Cerebral atrophy after traumatic white matter injury: Correlation with acute neuroimaging and outcome

Kan Ding, Carlos Marquez De La Plata, Jun Yi Wang, Marysa Mumphrey, Carol Moore, Caryn Harper, Christopher J. Madden, Roderick McColl, Anthony Whittemore, Michael D. Devous, Ramon Diaz-Arrastia

Research output: Contribution to journalArticlepeer-review

106 Scopus citations

Abstract

Traumatic brain injury (TBI) is a pathologically heterogeneous disease, including injury to both neuronal cell bodies and axonal processes.

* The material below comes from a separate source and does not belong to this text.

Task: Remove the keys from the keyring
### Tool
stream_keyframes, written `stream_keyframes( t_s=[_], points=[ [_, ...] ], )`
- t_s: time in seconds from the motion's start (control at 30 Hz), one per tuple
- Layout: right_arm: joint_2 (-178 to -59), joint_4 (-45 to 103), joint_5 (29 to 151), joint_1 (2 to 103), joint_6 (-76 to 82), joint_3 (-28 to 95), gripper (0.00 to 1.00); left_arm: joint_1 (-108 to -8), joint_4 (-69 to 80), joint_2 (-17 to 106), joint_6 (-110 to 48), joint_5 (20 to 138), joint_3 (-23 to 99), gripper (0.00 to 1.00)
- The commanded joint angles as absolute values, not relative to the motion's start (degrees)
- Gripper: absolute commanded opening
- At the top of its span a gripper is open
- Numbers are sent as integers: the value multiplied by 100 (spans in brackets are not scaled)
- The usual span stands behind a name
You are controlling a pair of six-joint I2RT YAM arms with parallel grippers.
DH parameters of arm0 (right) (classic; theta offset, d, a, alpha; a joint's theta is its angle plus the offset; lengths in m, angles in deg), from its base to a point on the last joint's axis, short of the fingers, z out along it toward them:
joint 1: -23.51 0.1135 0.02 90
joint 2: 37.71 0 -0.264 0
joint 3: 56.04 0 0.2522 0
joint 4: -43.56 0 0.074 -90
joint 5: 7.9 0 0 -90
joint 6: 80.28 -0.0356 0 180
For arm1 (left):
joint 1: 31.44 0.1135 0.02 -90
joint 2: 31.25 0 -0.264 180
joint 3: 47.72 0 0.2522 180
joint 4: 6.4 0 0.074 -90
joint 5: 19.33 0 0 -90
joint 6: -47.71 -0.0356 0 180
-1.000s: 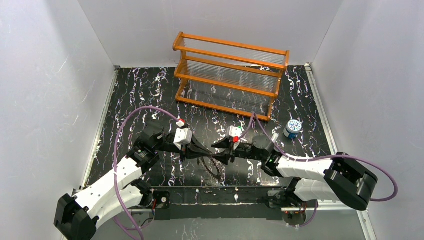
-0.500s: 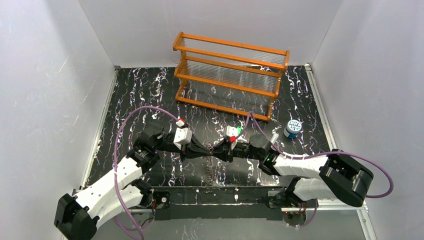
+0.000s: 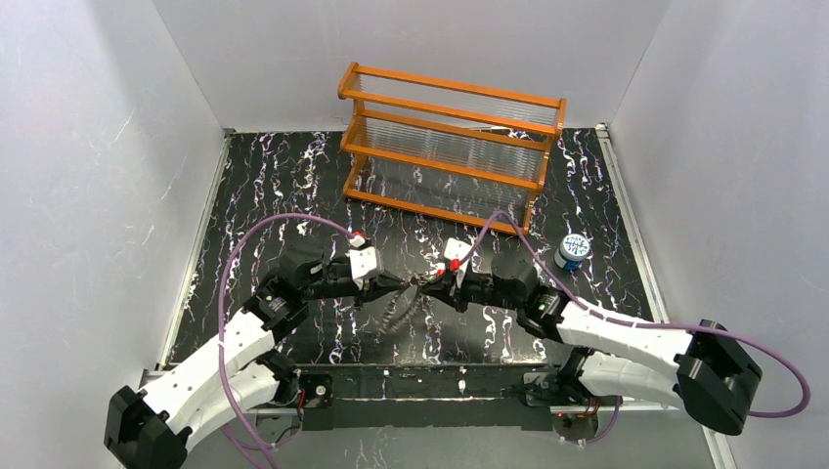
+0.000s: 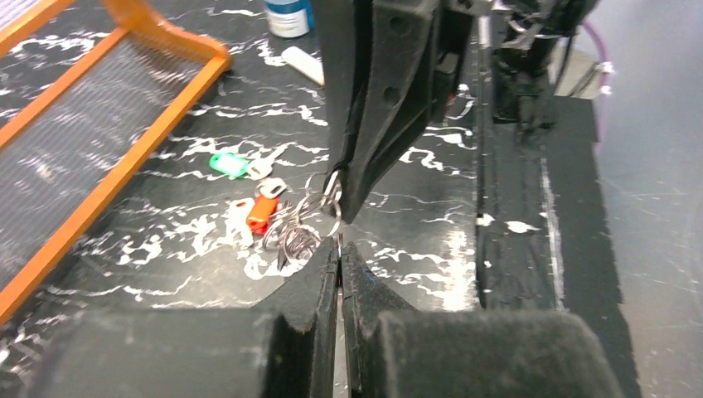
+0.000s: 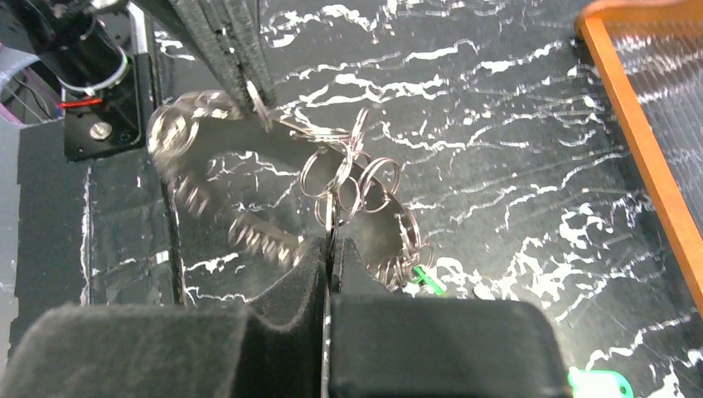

Global atrophy of both gray and white matter is common after TBI. This study was designed to determine the relationship between neuroimaging markers of acute diffuse axonal injury (DAI) and cerebral atrophy months later. We performed high-resolution magnetic resonance imaging (MRI) at 3 Tesla (T) in 20 patients who suffered non-penetrating TBI, during the acute (within 1 month after the injury) and chronic stage (at least 6 months after the injury). Volume of abnormal fluid-attenuated inversion-recovery (FLAIR) signal seen in white matter in both acute and follow-up scans was quantified. White and gray matter volumes were also quantified. Functional outcome was measured using the Functional Status Examination (FSE) at the time of the chronic scan. Change in brain volumes, including whole brain volume (WBV), white matter volume (WMV), and gray matter volume (GMV), correlates significantly with acute DAI volume (r = -0.69, -0.59, -0.58, respectively; p < 0.01 for all). Volume of acute FLAIR hyperintensities correlates with volume of decreased FLAIR signal in the follow-up scans (r = -0.86, p < 0.001). FSE performance correlates with acute hyperintensity volume and chronic cerebral atrophy (r = 0.53, p = 0.02; r = -0.45, p = 0.03, respectively). Acute axonal lesions measured by FLAIR imaging are strongly predictive of post-traumatic cerebral atrophy. Our findings suggest that axonal pathology measured as white matter lesions following TBI can be identified using MRI, and may be a useful measure for DAI-directed therapies.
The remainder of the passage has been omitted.